# Records provided

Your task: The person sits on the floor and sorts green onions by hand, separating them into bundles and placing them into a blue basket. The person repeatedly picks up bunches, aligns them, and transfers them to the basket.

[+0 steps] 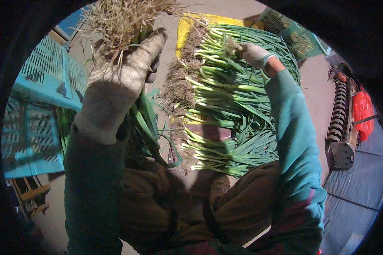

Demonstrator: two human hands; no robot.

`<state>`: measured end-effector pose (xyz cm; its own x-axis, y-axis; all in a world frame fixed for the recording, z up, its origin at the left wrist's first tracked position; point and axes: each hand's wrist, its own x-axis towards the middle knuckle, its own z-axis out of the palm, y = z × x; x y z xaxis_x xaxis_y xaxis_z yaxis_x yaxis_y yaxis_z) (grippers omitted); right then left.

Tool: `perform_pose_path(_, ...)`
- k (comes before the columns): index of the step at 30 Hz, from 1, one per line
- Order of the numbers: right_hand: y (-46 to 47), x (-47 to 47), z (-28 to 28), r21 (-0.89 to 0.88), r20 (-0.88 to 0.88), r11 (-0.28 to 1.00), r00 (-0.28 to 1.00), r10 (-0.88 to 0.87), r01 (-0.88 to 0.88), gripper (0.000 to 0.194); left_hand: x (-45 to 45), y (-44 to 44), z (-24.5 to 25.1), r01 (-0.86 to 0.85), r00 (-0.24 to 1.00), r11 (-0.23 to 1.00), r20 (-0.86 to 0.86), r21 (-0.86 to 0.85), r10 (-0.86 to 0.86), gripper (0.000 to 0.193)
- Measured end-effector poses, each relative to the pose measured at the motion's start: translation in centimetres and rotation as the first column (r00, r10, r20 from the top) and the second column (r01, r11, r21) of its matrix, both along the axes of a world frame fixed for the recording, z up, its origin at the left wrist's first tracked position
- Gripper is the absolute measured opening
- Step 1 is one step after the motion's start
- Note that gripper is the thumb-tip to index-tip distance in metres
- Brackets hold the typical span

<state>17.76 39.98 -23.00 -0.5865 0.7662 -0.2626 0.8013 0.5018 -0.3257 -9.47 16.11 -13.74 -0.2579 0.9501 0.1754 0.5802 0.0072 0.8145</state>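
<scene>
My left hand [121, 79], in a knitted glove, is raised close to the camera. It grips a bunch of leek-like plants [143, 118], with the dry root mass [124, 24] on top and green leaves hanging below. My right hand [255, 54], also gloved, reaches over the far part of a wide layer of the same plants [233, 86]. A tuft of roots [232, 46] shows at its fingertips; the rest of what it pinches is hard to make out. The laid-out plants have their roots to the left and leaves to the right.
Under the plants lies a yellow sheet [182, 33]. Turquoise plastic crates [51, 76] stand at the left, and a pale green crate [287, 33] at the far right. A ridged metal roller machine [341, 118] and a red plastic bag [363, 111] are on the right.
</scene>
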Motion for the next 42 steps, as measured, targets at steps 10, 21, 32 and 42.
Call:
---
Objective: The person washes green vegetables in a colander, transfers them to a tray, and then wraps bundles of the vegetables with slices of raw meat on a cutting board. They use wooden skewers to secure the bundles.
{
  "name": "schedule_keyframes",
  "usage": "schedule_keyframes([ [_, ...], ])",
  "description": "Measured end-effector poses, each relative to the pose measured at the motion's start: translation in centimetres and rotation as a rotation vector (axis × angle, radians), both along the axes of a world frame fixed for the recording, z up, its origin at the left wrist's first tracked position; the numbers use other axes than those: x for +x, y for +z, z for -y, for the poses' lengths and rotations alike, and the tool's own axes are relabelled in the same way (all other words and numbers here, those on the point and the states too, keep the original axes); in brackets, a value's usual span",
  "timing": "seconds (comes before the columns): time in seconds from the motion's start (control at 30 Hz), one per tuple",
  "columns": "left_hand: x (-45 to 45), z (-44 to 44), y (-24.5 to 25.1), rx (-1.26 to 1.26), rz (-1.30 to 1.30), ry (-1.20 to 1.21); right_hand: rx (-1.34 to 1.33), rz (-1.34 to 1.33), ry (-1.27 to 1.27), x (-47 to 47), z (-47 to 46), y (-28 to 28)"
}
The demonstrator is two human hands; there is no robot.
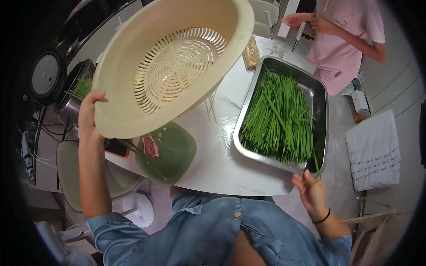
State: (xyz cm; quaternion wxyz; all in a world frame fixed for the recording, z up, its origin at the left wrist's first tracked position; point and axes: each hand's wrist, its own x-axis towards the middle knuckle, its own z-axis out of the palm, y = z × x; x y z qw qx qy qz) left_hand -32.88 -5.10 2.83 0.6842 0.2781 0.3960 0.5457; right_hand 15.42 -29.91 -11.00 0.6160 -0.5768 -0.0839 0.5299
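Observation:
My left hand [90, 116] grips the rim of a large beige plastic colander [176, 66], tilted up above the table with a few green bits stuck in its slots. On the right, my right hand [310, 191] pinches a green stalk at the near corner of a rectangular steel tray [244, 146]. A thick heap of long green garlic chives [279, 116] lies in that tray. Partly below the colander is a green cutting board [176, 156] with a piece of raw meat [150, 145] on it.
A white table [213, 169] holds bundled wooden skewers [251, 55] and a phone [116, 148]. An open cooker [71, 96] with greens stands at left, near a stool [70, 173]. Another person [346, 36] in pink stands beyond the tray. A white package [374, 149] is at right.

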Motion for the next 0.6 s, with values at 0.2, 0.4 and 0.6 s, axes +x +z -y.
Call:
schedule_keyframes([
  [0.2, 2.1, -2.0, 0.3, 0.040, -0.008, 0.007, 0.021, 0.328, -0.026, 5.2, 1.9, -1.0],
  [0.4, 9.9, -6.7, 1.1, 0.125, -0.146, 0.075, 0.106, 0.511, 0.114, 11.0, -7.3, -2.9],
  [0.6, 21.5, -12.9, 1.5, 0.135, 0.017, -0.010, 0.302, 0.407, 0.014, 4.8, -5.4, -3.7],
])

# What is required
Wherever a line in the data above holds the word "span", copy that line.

# Written response
- Brackets hold the typical span
  "description": "Measured end-effector poses, each relative to the pose measured at the motion's start: translation in centimetres and rotation as a rotation vector (axis × angle, radians), both along the axes of a world frame fixed for the recording, z up, its origin at the left wrist's first tracked position; the numbers use other axes than those: x for +x, y for +z, z for -y, for the poses' lengths and rotations alike, and the tool's own axes are relabelled in the same way (all other words and numbers here, those on the point and the states too, keep the original axes); in brackets, a value's usual span",

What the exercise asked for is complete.